The task:
Set down again exactly the lines of the listing below that fall between the line holding "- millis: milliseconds" and the line holding "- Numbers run", inclusive.

%%

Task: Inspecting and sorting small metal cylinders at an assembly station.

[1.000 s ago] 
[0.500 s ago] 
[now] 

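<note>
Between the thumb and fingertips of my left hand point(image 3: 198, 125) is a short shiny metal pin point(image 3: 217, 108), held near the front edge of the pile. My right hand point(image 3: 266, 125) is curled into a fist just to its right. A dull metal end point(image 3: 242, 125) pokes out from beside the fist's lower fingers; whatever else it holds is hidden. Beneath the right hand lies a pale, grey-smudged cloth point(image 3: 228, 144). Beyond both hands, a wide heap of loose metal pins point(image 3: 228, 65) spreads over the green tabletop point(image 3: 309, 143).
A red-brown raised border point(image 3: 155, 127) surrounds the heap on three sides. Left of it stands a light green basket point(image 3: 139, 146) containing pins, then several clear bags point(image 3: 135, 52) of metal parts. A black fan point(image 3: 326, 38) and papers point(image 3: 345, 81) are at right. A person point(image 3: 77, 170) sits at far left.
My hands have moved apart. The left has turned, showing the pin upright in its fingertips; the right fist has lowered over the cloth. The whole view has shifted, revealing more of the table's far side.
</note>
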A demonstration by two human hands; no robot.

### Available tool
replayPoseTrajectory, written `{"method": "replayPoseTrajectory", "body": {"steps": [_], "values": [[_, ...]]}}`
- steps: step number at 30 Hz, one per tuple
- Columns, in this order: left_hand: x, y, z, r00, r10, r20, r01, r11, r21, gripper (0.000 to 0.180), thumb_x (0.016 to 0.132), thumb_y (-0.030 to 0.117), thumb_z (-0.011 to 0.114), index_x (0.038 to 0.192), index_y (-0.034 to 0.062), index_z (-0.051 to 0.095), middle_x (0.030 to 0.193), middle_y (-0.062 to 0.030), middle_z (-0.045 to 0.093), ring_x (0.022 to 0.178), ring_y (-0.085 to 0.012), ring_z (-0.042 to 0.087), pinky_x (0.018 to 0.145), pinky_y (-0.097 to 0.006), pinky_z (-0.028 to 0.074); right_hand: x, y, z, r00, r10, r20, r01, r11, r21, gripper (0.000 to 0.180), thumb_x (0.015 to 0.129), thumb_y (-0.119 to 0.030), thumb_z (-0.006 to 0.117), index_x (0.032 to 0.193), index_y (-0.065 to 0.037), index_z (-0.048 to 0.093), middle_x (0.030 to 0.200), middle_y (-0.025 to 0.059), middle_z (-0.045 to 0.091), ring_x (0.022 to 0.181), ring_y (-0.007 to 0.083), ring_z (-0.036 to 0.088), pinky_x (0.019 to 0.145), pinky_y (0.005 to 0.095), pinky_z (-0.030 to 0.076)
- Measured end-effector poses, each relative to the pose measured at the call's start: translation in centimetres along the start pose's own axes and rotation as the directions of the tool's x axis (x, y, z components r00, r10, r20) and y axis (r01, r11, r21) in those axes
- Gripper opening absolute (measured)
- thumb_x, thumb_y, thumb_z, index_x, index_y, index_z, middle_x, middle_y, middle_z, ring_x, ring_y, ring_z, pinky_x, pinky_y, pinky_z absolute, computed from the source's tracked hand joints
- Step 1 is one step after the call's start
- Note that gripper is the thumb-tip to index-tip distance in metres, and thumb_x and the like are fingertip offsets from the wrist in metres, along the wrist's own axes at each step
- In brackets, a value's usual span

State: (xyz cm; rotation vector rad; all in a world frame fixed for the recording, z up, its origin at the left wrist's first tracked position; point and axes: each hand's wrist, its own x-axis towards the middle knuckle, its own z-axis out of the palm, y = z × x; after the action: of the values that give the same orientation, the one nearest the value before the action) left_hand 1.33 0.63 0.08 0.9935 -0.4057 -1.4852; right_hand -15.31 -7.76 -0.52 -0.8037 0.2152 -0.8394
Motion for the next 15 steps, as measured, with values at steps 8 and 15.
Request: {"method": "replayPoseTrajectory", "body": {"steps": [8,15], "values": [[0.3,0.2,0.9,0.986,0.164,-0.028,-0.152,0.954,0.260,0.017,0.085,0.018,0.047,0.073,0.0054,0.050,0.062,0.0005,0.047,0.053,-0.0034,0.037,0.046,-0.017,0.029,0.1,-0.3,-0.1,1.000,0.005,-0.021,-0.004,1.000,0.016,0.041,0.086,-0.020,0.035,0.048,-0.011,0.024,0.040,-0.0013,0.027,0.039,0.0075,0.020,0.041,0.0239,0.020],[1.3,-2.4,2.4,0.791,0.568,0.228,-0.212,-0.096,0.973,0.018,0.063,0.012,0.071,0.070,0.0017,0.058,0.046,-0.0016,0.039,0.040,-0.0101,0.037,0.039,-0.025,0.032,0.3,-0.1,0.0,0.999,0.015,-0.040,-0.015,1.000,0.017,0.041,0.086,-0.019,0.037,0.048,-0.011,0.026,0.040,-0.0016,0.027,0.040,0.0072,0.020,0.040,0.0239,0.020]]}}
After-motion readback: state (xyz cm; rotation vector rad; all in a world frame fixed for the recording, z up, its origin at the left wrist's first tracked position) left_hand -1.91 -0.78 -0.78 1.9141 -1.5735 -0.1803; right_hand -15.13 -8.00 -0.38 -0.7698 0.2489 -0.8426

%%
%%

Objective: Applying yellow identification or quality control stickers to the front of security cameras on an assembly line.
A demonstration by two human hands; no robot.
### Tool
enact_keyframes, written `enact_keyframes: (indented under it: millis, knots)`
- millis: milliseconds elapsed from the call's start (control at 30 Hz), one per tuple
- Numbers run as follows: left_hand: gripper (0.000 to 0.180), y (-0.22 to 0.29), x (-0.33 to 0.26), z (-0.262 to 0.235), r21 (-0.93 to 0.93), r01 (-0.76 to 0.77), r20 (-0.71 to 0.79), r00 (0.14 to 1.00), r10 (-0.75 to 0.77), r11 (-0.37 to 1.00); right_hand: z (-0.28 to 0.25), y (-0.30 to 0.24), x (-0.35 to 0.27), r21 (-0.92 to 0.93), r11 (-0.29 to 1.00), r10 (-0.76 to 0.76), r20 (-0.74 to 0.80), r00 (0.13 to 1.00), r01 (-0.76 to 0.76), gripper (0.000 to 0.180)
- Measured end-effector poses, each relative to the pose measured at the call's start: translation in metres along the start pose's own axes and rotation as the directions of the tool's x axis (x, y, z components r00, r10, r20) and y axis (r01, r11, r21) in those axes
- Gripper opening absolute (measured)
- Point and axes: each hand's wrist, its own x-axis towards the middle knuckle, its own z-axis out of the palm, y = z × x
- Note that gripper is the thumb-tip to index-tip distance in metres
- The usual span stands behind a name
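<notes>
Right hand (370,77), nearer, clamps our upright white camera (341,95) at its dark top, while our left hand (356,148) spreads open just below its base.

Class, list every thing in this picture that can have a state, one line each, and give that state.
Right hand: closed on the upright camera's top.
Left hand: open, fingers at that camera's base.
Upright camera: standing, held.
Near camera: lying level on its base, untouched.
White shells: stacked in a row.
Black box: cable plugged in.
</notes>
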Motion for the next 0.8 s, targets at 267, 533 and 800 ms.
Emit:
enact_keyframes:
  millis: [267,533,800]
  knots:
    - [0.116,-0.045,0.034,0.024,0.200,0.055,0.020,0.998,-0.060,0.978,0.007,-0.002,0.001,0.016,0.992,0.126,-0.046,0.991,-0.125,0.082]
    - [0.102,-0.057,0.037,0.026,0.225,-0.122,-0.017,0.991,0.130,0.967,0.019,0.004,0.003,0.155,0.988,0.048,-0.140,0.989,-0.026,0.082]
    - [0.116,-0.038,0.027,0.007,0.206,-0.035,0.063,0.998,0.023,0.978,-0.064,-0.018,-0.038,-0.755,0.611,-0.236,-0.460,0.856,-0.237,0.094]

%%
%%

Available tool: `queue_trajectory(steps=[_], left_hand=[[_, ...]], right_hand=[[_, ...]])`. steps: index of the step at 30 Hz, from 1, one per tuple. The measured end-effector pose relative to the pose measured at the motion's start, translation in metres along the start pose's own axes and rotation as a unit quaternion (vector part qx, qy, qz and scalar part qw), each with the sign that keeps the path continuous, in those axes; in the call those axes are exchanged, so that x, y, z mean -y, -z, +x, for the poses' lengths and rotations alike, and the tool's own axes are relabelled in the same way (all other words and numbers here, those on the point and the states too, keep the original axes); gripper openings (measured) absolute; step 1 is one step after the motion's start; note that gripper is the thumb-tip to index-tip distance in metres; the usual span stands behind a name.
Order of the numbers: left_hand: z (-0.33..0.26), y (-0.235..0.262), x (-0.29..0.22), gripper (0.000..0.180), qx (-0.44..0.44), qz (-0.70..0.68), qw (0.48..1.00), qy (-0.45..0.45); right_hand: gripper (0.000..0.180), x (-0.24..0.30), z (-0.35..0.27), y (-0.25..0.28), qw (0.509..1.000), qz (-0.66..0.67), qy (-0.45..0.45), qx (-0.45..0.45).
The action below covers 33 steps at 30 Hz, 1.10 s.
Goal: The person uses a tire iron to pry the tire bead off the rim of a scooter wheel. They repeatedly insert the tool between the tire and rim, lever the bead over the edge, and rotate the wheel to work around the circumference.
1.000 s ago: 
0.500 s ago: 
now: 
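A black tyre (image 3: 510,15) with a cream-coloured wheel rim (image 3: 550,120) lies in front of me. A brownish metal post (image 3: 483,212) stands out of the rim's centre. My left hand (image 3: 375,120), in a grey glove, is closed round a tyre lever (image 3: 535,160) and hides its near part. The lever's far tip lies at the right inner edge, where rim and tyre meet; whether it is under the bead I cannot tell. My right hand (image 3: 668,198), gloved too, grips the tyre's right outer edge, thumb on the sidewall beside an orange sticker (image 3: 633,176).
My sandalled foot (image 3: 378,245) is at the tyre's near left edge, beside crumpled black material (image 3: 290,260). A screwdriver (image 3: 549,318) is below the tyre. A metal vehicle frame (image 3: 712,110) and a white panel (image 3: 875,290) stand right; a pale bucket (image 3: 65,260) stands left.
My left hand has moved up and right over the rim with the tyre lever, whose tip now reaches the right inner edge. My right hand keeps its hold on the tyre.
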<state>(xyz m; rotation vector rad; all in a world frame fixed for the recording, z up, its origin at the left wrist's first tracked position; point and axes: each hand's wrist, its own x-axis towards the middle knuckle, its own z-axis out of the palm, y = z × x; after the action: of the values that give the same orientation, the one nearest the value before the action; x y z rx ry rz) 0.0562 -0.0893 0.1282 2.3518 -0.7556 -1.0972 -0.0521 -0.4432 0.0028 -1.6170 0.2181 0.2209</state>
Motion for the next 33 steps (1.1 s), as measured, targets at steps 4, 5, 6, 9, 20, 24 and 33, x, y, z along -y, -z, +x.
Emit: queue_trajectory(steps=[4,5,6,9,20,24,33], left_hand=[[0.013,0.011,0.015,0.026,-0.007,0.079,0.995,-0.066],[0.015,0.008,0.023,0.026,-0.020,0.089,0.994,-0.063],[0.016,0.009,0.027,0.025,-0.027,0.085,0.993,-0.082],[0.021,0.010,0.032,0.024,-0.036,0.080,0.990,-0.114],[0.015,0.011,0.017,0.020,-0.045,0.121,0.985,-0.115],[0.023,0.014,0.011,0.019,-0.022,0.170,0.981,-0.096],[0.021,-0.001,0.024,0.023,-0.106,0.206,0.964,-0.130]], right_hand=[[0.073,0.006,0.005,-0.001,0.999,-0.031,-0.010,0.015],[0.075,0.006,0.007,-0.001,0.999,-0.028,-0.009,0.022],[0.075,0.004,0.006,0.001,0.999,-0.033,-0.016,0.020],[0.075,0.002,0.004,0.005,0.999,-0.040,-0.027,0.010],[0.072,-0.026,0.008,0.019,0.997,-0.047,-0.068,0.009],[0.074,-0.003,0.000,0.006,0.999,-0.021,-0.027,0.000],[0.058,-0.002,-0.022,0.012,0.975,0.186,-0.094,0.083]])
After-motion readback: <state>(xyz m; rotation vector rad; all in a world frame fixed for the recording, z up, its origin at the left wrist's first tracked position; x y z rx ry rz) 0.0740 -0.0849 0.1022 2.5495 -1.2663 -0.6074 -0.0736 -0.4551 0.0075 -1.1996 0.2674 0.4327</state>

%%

Solution below:
- millis: milliseconds elapsed from the call's start (control at 30 Hz), one per tuple
- Numbers run as follows: left_hand: gripper (0.000 to 0.180), y (-0.22 to 0.29), x (-0.33 to 0.26), z (-0.262 to 0.235), r21 (-0.93 to 0.93), r01 (-0.76 to 0.77), r20 (-0.71 to 0.79), r00 (0.14 to 1.00), r10 (-0.75 to 0.77), r11 (-0.37 to 1.00); right_hand: z (-0.28 to 0.25), y (-0.30 to 0.24), x (-0.35 to 0.27), r21 (-0.92 to 0.93), r11 (-0.29 to 1.00), r10 (-0.76 to 0.76), r20 (-0.74 to 0.80), r00 (0.13 to 1.00), r01 (-0.76 to 0.76), gripper (0.000 to 0.180)

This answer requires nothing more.